Le désir d’être ouverte

Avec Les Crimes du futur, Cronenberg s’est de nouveau offert un casting de choix. On retrouve Viggo Mortensen dans le rôle de l’artiste torturé Saul Sencer. L’acteur, ami et fidèle du réalisateur canadien, avait déjà tourné avec lui dans History of Violence (2005), Les Promesses de l’ombre (2007) et A Dangerous Method (2011). S’ajoutent également de nouvelles recrues : la française Léa Sédoux (Caprice) et Kristen Stewart (Timlin) qui signent leur premier film avec David Cronenberg.

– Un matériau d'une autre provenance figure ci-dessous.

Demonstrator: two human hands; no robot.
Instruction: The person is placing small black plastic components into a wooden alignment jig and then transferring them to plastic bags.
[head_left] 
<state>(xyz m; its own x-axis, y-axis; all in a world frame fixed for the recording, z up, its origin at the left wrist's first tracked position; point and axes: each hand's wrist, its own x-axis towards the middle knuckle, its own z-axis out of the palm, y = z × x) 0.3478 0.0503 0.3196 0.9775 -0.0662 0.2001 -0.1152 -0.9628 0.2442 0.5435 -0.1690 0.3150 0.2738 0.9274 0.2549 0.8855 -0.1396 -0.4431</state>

Ses deux femmes, éprises du performer, cultivent une concurrence malsaine vis-à-vis de Saul. De ce trio qui occupera une large place à l’écran, naît une relation magnétique et une ambiguïté sexuelle pesante. De nouveau porté par une OST composée par Howard Shore, un sentiment d’étrange émane dès les premières secondes du film où l’on découvre un enfant manger une poubelle de plastique comme s’il s’agissait d’un quatre-heures.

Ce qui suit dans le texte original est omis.